- Opening Delimiter -

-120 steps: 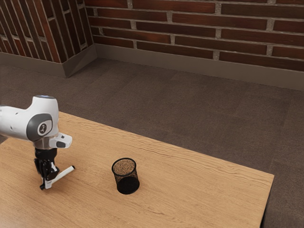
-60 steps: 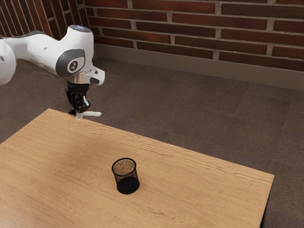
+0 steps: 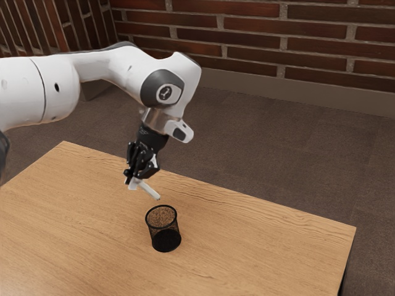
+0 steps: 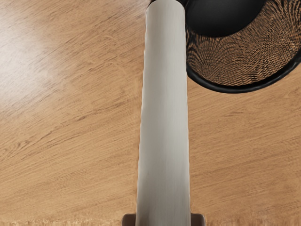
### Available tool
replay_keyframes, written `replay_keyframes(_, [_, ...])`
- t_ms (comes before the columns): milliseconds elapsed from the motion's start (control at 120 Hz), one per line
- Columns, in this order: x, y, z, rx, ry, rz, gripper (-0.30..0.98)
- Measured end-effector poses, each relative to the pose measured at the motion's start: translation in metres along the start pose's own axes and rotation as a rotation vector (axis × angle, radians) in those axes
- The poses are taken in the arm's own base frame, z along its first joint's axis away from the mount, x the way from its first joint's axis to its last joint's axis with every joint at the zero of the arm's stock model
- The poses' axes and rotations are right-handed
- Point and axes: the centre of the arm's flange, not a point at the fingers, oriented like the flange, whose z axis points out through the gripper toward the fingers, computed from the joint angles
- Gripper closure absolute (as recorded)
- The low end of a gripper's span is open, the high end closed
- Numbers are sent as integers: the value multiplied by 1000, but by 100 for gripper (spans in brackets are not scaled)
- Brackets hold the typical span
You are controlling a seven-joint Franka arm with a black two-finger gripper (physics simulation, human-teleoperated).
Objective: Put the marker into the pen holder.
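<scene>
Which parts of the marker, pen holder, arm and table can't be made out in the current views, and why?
- Held end of the marker: cut off by the wrist view's lower edge.
- Full rim of the pen holder: cut off in the wrist view by its upper and right edges.
- Arm's base: cut off by the exterior view's left edge.
- Table's near side: cut off by the exterior view's lower edge.

So my exterior cam sits up high off the arm's (image 3: 37, 92) side, well back, angled down across the table (image 3: 259, 246) toward a brick wall (image 3: 247, 31). Wrist cam's way closer, looking down past the marker (image 3: 148, 189). Both catch marker, pen holder (image 3: 165, 240) and some tabletop.
</scene>
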Motion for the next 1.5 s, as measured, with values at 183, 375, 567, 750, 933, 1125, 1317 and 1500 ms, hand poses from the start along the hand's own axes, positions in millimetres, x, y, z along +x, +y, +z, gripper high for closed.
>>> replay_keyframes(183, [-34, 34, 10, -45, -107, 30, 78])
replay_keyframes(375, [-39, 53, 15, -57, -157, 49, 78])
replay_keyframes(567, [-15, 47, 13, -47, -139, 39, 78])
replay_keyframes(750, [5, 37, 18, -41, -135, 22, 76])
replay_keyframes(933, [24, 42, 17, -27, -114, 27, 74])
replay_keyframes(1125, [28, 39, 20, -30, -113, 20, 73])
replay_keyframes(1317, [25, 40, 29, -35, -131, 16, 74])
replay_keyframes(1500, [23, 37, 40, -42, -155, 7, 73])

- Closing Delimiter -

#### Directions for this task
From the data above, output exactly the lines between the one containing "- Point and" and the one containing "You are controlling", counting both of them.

#### Exercise result
- Point and axes: the centre of the arm's flange, not a point at the fingers, oriented like the flange, whose z axis points out through the gripper toward the fingers, computed from the joint angles
- Gripper closure absolute (as recorded)
- The low end of a gripper's span is open, the high end closed
- Numbers are sent as integers: the value multiplied by 1000, but by 100 for gripper (spans in brackets are not scaled)
- Brackets hold the typical span
You are controlling a seven-joint Franka arm with a black two-finger gripper (physics simulation, human-teleoperated).

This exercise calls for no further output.